# Gigantor On D3300



## DarkShadow (Feb 5, 2016)

Sigma 150-600 C


----------



## Peeb (Feb 5, 2016)




----------



## jcdeboever (Feb 5, 2016)

DarkShadow said:


> Sigma 150-600 C
> View attachment 115320


Just got mine too. Crazy big and a little heavy, will take getting used to. Can't wait to get out with it. Did you get the lens protector for it? 

Sent from my XT1254 using Tapatalk


----------



## DarkShadow (Feb 5, 2016)

If you mean a lens coat,no I didn't. I cant even test it out,its snowing here.The weight is about the same as what I previously had Sigma 120-400 just a lot longer.How is your OS,Looking through my finder it does appear a little jerky still and I can't actually hear the OS kick in and out but does seem to be working.


----------



## jcdeboever (Feb 5, 2016)

DarkShadow said:


> If you mean a lens coat,no I didn't. I cant even test it out,its snowing here.The weight is about the same as what I previously had Sigma 120-400 just a lot longer.


this is what I was talking about... my wife got one for it and I was shocked it was $120.00. Seems like a waste of money but it is added protection I suppose. 
95mm Protector AFJ9A0 | Sigma Corporation of America


----------



## DarkShadow (Feb 5, 2016)

Oh ok no,I am not a believer in any UV or protection filters over the front element.Lens Hood will take care of that.


----------



## Braineack (Feb 5, 2016)

You have a strap where your monopod should be...


----------



## DarkShadow (Feb 5, 2016)

Yes its safer there then the bottom of the Camera,better balanced there and its  not going to be on a mono pod or a tripod.


----------



## DarkShadow (Feb 5, 2016)

Braineack said:


> You have a strap where your monopod should be...

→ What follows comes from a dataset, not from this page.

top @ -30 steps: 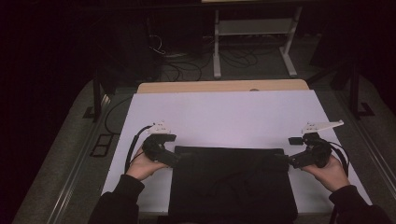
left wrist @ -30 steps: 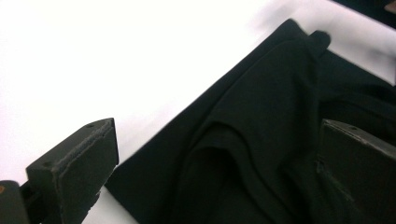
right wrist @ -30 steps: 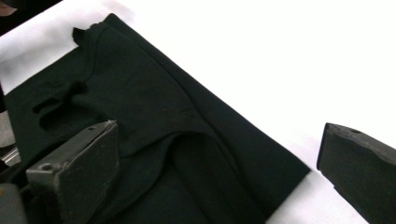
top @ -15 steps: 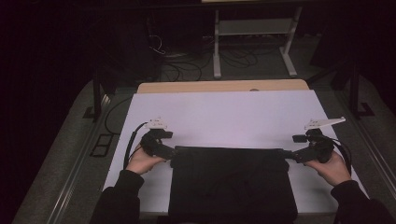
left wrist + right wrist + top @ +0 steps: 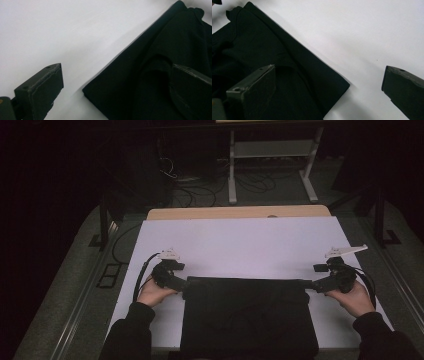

Is that your Sony A6000 mounted to the lens?


----------



## astroNikon (Feb 5, 2016)

jcdeboever said:


> DarkShadow said:
> 
> 
> > Sigma 150-600 C
> ...


So you got yourself a big crazy lens now ?


----------



## DarkShadow (Feb 5, 2016)

Yep just waiting for my D500 I pre -ordered  to ship to my door.that should make a much better balance with some weight behind the glass.Go heavy or go home.LOL


----------



## jcdeboever (Feb 5, 2016)

astroNikon said:


> jcdeboever said:
> 
> 
> > DarkShadow said:
> ...



Yup, the wife surprised me.


----------



## Braineack (Feb 5, 2016)

DarkShadow said:


> Is that your Sony A6000 mounted to the lens?


----------



## DarkShadow (Feb 5, 2016)

I guess that means yes.Cool.


----------



## astroNikon (Feb 5, 2016)

jcdeboever said:


> astroNikon said:
> 
> 
> > So you got yourself a big crazy lens now ?
> ...


Hopefully cash and not credit card  lol


----------



## jcdeboever (Feb 5, 2016)

astroNikon said:


> jcdeboever said:
> 
> 
> > astroNikon said:
> ...



Probably credit card but I pay them off every month. As of today, the money is in there.


----------



## DarkShadow (Feb 5, 2016)

Cash Only For Me.


----------



## spiralout462 (Feb 5, 2016)

DarkShadow said:


> Yep just waiting for my D500 I pre -ordered  to ship to my door.that should make a much better balance with some weight behind the glass.Go heavy or go home.LOL



A grip will help as well.


----------